During dinner together, more background information was filled in and ideas for the second day of filming were discussed. One idea was to add a spontaneous interview with a ski instructor the next morning. Fortunately, Marco Arnold from White Emotion agreed on the spot to be briefly interviewed the next morning. The session would take a good hour, including multiple retakes and changes of setting. A sound check had to be made each time. Lights had to be set up, including spots and reflectors. And of course each time a quick touch-up of the face and hair of the anchor-man. Finally, the background had to be just right, and of course the script to the point.
For this, the editor continually formulated the questions and the lead-in for John on her Blackberry. She verified all the facts with us and then sent the approved text by Blackberry to John, who then memorized the text – or used his Blackberry as a miniature notepad – for a consistently professional presentation of the questions and lead-ins. Here too, numerous retakes were required, while the ASA communications team covered the roles of gaffer, traffic director, audio assistant and assistant editor.

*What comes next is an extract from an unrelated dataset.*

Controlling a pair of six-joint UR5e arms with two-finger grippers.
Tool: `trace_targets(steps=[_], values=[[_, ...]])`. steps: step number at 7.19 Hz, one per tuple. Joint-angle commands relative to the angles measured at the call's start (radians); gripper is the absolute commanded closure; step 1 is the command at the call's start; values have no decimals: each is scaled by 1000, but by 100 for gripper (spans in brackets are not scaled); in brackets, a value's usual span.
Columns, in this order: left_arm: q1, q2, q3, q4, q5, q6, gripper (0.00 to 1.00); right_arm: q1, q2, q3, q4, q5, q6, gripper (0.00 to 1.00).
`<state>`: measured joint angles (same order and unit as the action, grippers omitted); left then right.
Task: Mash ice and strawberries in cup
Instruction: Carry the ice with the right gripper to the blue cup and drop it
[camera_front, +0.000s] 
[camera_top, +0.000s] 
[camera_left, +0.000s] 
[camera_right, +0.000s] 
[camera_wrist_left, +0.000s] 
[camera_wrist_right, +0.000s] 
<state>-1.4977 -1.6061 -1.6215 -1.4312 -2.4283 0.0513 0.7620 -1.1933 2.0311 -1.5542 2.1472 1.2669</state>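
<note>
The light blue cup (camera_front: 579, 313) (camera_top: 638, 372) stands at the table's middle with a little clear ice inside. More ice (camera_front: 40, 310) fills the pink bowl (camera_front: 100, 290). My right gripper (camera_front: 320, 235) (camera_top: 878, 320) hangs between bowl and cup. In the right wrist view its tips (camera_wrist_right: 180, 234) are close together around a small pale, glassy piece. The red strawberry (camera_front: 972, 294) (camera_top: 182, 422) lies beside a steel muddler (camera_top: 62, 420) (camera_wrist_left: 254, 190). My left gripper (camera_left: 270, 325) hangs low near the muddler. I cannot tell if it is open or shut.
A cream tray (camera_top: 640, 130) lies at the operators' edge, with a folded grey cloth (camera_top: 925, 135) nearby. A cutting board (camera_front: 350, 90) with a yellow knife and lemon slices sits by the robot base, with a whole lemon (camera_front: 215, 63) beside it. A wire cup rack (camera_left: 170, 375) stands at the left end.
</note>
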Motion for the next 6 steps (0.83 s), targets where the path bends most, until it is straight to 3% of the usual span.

In the finished report, what looks like chance meetings on the street or in Ferdi Muheim’s butcher shop are really the best of multiple retakes of carefully planned and staged scenes. The piece was technically edited, cut and produced in London before being broadcast for the first time on February 18. It was a lot of work for four minutes on CNN, but the viewer barely notices the effort. Instead, one feels a strong urge to experience Andermatt. And that’s what the story is all about.